- Interactive map of Corviglia
- 46°30′14″N 9°48′04″E﻿ / ﻿46.504°N 9.801°E
- Location: St. Moritz, Grisons, Switzerland
- Mountain: Piz Nair, Albula Alps
- Opened: 1934
- Level: advanced

Downhill
- Start: 2,840 m (9,318 ft) (AA)
- Finish: 2,040 m (6,693 ft)
- Vertical drop: 800 m (2,625 ft)
- Length: 2,774 m (1.72 mi)
- Max incline: 45 degrees (100%)
- Avg incline: 15.3 degrees (27.4%)
- Min incline: 6.8 degrees (12%)

Super-G
- Start: 2,645 m (8,678 ft) (AA)
- Finish: 2,040 m (6,693 ft)
- Vertical drop: 605 m (1,985 ft)
- Length: 2,196 m (1.36 mi)
- Max incline: 31.4 degrees (61%)
- Avg incline: 15.4 degrees (27.6%)
- Min incline: 6.8 degrees (12%)

= Corviglia (ski course) =

World Cup ski course in Switzerland

Corviglia is a World Cup ski course in Switzerland at St. Moritz, Grisons. Opened in 1934, it is located in the Engadin valley on Piz Nair mountain in the Albula Alps.

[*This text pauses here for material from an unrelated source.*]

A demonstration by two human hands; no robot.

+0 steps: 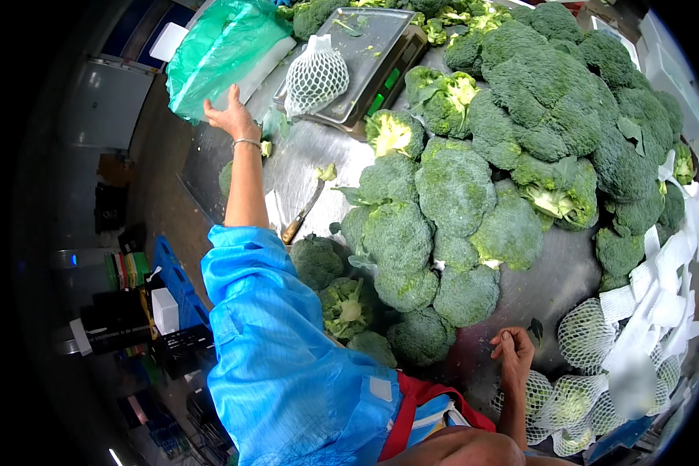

Corviglia has hosted a record five World Championships (1934, 1948, 1974, 2003, 2017) and the Winter Olympics in 1948 (concurrent World Championships).

It is adjacent to the newer "Engiadina", a course used for women's speed events, which hosted those events during the two most recent World Championships (2003, 2017).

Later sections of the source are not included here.